Lillilone226
Gast
Es ist viel vorgefallen, er hatte eine Art Doppelleben mit Affäre, Lügen usw. vor 6 Jahren. Er sagte wegen seinen Minderwertigkeitskomplexe, dass er dort eine Show abziehen konnte und sich stark gefühlt hat. Ich kenne halt seine schwachen Seiten. Es hat richtig geknallt. Wir hatten eine 10 Monatige Pause. Wir haben Abstand bekommen und dann viel gesprochen. Ich bin wieder zurück. Es lief richtig gut, weil wir uns beide bemüht haben, ca. 1 Jahr. Es war aber immer wieder Thema, da die andere Frau immer wieder (1-2x im Jahr) aufgetaucht ist (bis letztes Jahr) und behauptet hat, dass die beiden eine Beziehung haben. Ich habe ihm geglaubt, dass es nicht stimmt und es vorbei sei. In der Zeit kamen auch einige familiäre Schicksalsschläge, die uns umgeworfen haben und alles ist wieder komplett abgeflacht, weil er auch mit Depressionen zu kämpfen hat. Oft fühlt es sich wie eine Zweckgemeinschaft an. Eine WG. Ohne körperliche Nähe. Dann wieder Phasen, wo wir emotional unzertrennlich sind, aber körperlich trotzdem nicht zueinander finden. Es ist eine reine Achterbahnfahrt. Es ist so viel passiert. Eigentlich müsste mein Vertrauen komplett aufgebraucht sein - aber das Wissen, dass er eigentlich ein guter Mensch ist mit einem guten Herz, lässt mich immer wieder an uns festhalten. Wir haben so viel durchgemacht und brauchen einander irgendwie und sind sehr verbunden. Deshalb geht keiner. Natürlich mit der Hoffnung, dass das ganze Leid irgendwann sich in etwas Gutes wandelt und es sich quasi gelohnt hat, die ganzen Jahre zu kämpfen. Das sagt mein Herz voller Liebe für diesen Menschen, aber mein Verstand warnt mich regelmäßig und wirft mich um, dass es und er sich nicht so ändern kann, dass es irgendwann gut ist. Ich hab so viel schon ausgehalten und getragen.

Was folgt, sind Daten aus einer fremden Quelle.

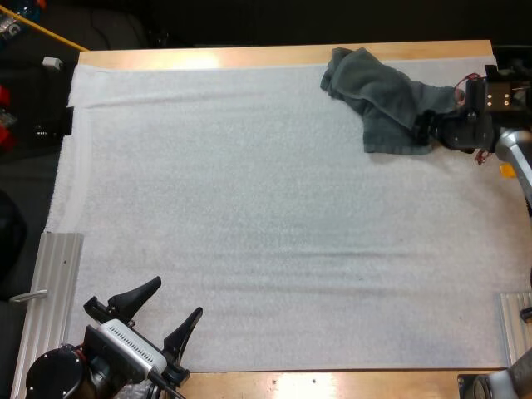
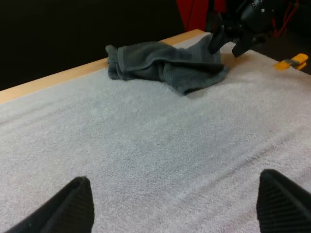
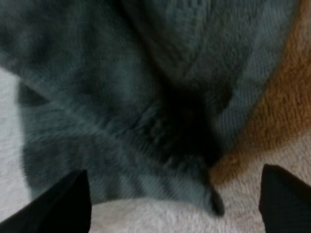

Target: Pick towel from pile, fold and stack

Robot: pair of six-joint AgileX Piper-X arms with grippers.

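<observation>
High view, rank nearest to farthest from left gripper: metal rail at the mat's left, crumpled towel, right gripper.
1. Metal rail, right beside the left gripper, along the mat's near-left edge.
2. Crumpled towel, far right of the mat.
3. Right gripper, at the towel's right edge, slightly farther.

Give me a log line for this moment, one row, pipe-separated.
step: pick, not yet gripped | towel: crumpled, far right of mat | right gripper: open, at towel's edge | left gripper: open, over mat's near left
</observation>
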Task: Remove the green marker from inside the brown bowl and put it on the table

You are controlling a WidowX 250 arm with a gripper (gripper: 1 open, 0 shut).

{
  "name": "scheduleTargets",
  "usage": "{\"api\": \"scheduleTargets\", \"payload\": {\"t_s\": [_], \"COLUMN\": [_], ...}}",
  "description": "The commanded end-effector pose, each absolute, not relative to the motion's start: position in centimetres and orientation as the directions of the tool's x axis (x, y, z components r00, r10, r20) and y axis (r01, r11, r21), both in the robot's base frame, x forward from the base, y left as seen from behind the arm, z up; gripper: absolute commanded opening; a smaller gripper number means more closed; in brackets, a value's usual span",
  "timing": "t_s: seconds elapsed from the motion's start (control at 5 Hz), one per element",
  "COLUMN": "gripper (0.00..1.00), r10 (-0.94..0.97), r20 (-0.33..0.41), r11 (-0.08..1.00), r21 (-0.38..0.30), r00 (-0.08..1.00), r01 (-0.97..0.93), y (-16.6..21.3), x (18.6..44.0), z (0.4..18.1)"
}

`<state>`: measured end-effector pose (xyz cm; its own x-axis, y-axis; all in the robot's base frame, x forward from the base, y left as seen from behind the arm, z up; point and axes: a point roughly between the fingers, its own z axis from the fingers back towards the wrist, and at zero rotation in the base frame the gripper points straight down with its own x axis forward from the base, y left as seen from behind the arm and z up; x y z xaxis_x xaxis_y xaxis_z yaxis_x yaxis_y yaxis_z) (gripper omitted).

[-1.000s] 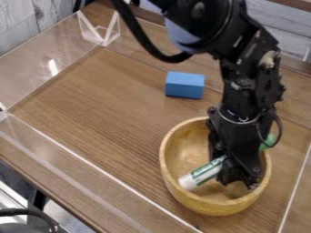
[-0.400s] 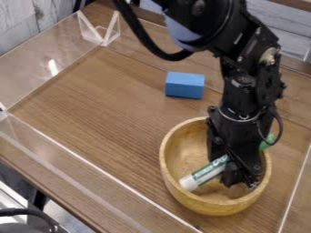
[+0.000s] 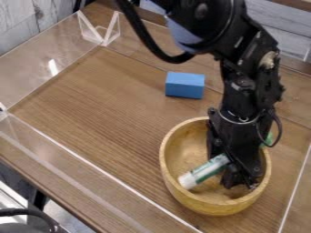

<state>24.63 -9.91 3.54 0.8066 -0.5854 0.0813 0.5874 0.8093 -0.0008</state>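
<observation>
Change since before: hardly anything had shifted; the arm stood over the same spot in the bowl, and the marker lay much as it had a second earlier, perhaps tipped a touch more.
Gripper: the gripper [image 3: 235, 169] pointed straight down into the brown bowl [image 3: 183, 146], its black fingers low inside, at the marker's far end.
Jaws: from where I stood I could not tell whether they were spread or pinched together; the dark body of the hand hid the gap.
Green marker: the green marker [image 3: 205, 171] lay slanted inside the bowl, its white end resting toward the near rim, the other end running up under the gripper.
Contact: the fingers looked to be at or against the marker, but whether they gripped it I could not make out.
Bowl: it sat on the table [image 3: 97, 100] near the right front corner.
Blue block: a small blue block [image 3: 185, 85] lay on the wood behind the bowl, apart from it.
Walls: clear acrylic walls [image 3: 49, 136] edged the tabletop.
</observation>
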Motion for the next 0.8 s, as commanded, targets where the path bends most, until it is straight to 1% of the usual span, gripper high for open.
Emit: {"api": "scheduleTargets", "payload": {"t_s": [0.0, 0.2, 0.4, 0.6], "gripper": [0.0, 1.0, 0.0, 0.0], "r10": [-0.575, -0.573, -0.572, -0.574], "r20": [0.134, 0.131, 0.129, 0.125], "r11": [0.815, 0.817, 0.818, 0.817], "r21": [0.014, 0.015, 0.014, 0.015], "r00": [0.807, 0.809, 0.81, 0.809], "r01": [0.579, 0.577, 0.575, 0.577], "y": [-10.07, -10.04, -9.99, -9.94], "x": [25.91, 25.99, 25.97, 25.92], "z": [4.79, 4.65, 4.66, 4.79]}}
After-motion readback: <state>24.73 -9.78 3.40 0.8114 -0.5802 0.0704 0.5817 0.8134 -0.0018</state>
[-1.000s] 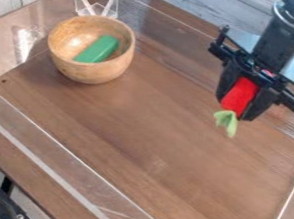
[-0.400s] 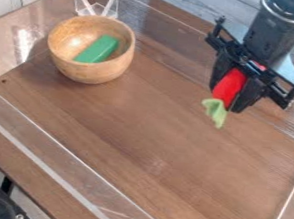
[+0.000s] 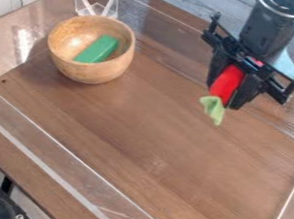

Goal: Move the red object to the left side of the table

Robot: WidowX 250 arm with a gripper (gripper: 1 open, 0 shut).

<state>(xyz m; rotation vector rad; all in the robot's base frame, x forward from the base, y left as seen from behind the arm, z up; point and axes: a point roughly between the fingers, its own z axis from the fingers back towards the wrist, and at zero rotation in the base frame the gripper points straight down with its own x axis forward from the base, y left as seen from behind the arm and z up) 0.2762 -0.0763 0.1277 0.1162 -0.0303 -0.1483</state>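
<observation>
The red object (image 3: 227, 85) hangs above the right part of the table (image 3: 145, 152), its light-green leafy tuft pointing down toward the wood. My gripper (image 3: 230, 90) is shut on the red object, the black fingers clamped on either side of it. The dark arm rises from there to the top right corner of the view.
A wooden bowl (image 3: 90, 50) stands at the back left with an elongated green object (image 3: 101, 49) inside it. A low clear plastic rim (image 3: 50, 155) runs along the table's left and front edges. A clear stand (image 3: 93, 2) sits behind the bowl.
My gripper, still holding the red object, has shifted a little to the left and toward the back of the table.
</observation>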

Im Moment läuft es verhältnismäßig gut, es gibt keinen aktuellen Anlass, sich zu trennen. Nur das Große Ganze beschäftigt mich, die generelle Frage über meine Zukunft.
Ich bin richtig handlungsunfähig teilweise und will mit diesem Gedanken Karussell garnichts zu tun haben. Dann verdränge ich alles und ignoriere die Realität und mache weiter. Monat für Monat, Jahr für Jahr . Ich habe das Gefühl, dass ich mir selbst mein Herz brechen muss und leiden muss. Das macht ja keiner freiwillig. Aber ich gehe vermutlich kaputt darüber, wenn das mein ganzes Leben sein soll. Wie soll ich das nur schaffen. ?
Mein Herz kämpft mit meinem versta8und umgekehrt.